Porn ruined everything. It brought big money, and big money brought shady characters. Identity theft, scams and cons soon followed. We nerds, in our hubris believed we could fight back with technology. SMTP became ESMTP. Encryption went to 128 bits. Network connections went virtual. Anti-virus software became as standard as email. Public pressure forced Microsoft to institute draconian security measures so restrictive that some software failed to even run.
 
But all along, it never even occurred to us that computerizing every aspect of the human experience, even when it wasn't needed, was the root problem. We just didn't know when to stop. Not because we wanted to see where technology could take us, but because there was money to be made. Not because a computer wouldn't lose your bag at the airport, but because it could get your bag to the carousel faster - even if that carousel was in the wrong city.
 
The computer in your car can make sure you shift gears at the right time, assure the right air/fuel ratio, and warn you when your air filter's clogged. But it also makes it possible for an evildoer to remotely kill your car as you barrel down the freeway. And, as it turns out, allows something as basic as the key you use to open the door and start the car to fail.
 
Check out this article, which tells how thieves stole 100 new cars using only a laptop. Note that these guys were just a couple of street thugs, not software engineers. They got the software and instructions via the internet.
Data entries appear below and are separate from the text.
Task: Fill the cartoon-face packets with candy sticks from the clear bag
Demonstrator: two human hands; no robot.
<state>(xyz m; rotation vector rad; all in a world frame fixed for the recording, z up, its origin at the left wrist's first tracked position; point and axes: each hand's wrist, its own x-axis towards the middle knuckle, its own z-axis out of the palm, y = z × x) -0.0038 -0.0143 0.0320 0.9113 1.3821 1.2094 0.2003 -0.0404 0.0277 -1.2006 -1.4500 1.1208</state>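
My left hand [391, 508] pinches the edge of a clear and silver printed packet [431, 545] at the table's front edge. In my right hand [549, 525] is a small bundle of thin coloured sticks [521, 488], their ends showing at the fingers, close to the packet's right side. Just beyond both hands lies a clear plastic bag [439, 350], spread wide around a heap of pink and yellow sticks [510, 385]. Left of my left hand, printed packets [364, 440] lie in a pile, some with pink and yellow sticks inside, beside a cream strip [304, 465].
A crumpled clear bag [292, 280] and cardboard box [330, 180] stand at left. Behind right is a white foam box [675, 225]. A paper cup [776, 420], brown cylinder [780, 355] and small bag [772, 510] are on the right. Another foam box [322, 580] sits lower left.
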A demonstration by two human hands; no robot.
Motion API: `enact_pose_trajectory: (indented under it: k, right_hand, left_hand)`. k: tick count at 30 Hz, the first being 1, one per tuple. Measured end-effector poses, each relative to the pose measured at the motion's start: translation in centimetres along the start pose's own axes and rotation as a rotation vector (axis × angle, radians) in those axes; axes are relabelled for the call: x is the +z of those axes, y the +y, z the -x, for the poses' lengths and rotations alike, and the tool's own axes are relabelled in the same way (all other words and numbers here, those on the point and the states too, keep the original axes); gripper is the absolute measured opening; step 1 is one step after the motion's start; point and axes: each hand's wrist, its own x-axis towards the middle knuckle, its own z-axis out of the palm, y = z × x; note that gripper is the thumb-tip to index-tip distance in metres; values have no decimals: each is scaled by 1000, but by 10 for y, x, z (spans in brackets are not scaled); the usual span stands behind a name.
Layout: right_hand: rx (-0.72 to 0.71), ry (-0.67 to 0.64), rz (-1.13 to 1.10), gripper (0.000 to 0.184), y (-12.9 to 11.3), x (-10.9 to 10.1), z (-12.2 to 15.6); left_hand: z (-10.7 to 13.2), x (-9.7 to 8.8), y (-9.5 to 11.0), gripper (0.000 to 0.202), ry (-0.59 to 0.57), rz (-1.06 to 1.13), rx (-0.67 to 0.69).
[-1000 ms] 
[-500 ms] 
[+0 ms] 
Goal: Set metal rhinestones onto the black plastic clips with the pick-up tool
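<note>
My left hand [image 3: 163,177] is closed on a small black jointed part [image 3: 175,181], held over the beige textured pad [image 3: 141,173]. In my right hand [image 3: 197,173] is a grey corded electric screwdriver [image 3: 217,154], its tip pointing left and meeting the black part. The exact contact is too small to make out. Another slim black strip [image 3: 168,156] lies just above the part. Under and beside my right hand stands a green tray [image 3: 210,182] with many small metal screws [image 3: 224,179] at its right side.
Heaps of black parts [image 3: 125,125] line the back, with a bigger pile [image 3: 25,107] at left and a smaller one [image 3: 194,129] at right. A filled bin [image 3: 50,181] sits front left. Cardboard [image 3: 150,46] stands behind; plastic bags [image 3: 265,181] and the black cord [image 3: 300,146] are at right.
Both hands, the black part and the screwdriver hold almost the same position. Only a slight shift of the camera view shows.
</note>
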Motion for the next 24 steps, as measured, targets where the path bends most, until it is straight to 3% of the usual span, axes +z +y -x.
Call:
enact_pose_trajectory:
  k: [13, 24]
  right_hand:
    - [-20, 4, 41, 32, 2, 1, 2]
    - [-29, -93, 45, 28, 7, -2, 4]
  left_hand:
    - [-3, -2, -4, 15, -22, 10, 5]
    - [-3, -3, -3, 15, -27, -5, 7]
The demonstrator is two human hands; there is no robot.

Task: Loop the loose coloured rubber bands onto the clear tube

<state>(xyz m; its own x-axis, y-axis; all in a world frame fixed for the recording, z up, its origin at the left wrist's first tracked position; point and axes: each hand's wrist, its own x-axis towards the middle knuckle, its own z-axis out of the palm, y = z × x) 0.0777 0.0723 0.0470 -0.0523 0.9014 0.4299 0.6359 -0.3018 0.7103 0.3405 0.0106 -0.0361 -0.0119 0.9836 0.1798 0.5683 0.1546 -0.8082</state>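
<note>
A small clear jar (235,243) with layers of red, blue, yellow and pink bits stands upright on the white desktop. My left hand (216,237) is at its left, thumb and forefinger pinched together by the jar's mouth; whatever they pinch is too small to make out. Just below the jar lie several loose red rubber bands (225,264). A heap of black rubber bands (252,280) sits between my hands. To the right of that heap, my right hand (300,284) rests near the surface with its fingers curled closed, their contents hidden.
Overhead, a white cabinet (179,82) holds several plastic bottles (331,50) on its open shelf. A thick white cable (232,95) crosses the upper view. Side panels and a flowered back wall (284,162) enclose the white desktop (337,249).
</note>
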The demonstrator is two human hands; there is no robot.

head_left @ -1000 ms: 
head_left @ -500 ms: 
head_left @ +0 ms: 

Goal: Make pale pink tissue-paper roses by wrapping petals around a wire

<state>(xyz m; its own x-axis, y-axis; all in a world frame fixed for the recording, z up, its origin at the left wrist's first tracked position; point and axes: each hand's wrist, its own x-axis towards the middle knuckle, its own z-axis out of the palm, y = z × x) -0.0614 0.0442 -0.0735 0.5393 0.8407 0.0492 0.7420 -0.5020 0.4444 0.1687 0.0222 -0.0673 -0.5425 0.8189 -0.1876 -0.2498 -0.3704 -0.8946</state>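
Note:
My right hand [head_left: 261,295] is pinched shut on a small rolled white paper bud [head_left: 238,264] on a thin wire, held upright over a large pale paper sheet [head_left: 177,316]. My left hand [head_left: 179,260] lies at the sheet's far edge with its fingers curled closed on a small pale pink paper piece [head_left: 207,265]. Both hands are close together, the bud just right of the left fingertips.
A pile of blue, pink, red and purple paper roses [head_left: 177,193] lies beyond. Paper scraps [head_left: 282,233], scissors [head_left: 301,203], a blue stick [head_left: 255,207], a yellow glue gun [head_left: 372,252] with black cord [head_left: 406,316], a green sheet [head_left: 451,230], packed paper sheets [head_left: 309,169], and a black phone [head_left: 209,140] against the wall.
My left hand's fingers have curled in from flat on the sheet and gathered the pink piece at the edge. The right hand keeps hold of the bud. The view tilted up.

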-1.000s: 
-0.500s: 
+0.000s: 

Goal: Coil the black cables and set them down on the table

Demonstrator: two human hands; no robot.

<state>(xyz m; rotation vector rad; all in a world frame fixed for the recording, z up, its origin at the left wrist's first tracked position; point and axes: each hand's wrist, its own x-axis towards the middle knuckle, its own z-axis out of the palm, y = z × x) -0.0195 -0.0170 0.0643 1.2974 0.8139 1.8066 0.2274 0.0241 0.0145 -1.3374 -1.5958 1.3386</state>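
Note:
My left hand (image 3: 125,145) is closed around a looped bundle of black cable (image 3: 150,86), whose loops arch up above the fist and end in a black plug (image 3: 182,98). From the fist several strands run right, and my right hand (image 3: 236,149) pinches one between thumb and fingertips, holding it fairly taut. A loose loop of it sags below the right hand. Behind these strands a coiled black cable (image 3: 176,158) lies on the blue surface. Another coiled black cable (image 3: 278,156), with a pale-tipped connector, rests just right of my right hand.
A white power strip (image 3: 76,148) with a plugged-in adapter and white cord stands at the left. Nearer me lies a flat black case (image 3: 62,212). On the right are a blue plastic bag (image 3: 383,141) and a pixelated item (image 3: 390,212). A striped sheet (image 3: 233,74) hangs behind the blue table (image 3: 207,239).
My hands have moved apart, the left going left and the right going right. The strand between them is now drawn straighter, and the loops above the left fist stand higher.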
The same miracle connection that let me meet other coders in 1988 now instructs know-nothing kids on bomb-making, hacking (once a noble art), scams and thievery.
 
Sure, it still serves its original purpose, too. It lets us share knowledge here on this forum, and I wouldn't want to give that up. But do we really need to relinquish every decision, to trust every aspect of our lives to software? Do we really need microprocessors in our toasters, to have a network connection to our refrigerators? Do we want to trust voting machines that we already know can be manipulated? To leave it to software to decide when a nuclear power plant is about to blow?
 
There is currently a call for modernizing the nuclear launch mechanism. Personally, I'm glad it still relies on 1980's technology.
 
2016/08/06 09:52:06
craigb
Excellent topic!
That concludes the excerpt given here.